The Arrival tells of the immigrant experience through what is believed to be a fictional scenario. The story follows a father who moves to a new world in hopes of finding a new life. He leaves his homeland because of a shadowy giant that has overtaken the city. He has to adapt to an entirely new life with strange new animals, buildings, airships, and food. He learns how to live in this new world with the help of former immigrants who have been successful in their new lives. Tan portrays everything in this new world as it would look to someone who would have never seen it before. One of the reasons the story is so successful in getting across such a strong message is that it allows the reader to see the world in a new way. The ability to convey the passage time through the use of pictures is another aspect of Tan’s ability to communicate so much without words. Going along with this, the lack of words shows the experience an immigrant would face in a new world, where even if they do speak the native language, their opinion does not matter.

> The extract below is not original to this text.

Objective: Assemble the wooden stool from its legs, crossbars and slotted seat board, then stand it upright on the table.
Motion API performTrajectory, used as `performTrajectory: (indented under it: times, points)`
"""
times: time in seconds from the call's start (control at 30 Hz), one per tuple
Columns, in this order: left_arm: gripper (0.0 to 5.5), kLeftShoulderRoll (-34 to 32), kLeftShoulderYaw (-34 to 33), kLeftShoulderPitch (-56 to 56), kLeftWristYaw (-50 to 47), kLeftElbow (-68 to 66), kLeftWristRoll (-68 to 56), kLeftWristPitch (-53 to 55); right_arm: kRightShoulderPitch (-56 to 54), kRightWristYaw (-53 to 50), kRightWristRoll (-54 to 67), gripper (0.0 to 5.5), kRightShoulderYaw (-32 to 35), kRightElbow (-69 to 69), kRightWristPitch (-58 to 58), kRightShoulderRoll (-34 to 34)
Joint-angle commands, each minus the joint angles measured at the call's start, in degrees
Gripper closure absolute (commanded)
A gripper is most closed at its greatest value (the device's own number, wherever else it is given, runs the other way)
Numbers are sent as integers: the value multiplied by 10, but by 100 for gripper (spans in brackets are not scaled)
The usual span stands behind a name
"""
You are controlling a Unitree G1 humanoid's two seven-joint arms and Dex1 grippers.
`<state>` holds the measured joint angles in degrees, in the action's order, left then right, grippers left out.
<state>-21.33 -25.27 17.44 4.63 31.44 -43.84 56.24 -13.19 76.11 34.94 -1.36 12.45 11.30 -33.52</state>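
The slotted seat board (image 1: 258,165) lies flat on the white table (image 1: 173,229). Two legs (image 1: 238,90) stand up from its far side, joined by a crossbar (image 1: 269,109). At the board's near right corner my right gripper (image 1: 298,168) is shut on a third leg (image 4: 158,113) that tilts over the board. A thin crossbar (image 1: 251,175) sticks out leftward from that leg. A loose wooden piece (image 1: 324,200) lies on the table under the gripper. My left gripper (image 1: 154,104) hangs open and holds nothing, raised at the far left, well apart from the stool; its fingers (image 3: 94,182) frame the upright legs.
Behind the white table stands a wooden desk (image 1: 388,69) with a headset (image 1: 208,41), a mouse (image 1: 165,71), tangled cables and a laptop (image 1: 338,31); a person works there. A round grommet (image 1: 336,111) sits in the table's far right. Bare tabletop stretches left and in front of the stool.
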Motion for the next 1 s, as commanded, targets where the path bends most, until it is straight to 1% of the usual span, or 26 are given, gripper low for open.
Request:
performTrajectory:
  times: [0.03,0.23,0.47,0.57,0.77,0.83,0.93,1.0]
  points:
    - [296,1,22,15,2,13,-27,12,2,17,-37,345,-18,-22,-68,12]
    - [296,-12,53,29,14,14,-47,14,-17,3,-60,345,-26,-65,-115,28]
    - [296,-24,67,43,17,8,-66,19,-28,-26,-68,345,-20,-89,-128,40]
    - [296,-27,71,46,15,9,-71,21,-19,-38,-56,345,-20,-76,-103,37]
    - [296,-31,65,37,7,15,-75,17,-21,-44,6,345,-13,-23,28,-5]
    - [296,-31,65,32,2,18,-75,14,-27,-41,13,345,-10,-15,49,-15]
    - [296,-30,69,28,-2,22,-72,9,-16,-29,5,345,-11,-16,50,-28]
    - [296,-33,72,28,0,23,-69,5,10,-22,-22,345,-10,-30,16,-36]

By leaving words out of the story, Tan leaves the book open to interpretation of where the reader is from and where he is moving. This allows the reader to see the confusion of the protagonist in his new life. A few symbols give the reader a hint of the story from which The Arrival is originally based. Firstly, the ship resembles those coming through Ellis Island in New York’s harbor in hope of a new life. Going along with this the twin statues are similar to the Statue of Liberty or even the World Trade Centers. Finally, the main character appears to live in a poor, ethnic area similar to those in New York. The new technology that he experiences in the new world is also very indicative of somewhere like the United States.
Finally, Tan’s use of the physical book is very representative of what he hopes to achieve. By making the book seem worn and old, it always reminds the reader that the father is doing this for his family. Showing family pictures and familial symbols always keeps the family in the back of the mind. Also, this reminds the reader that this story happened a long time ago and now the protagonist and his family are the former immigrants who have found a new successful life in the new world. The lack of text is what makes this story unique and meaningful to a reader who has never had this experience.
Parker Bryant is a student at Indian Springs School in Alabama.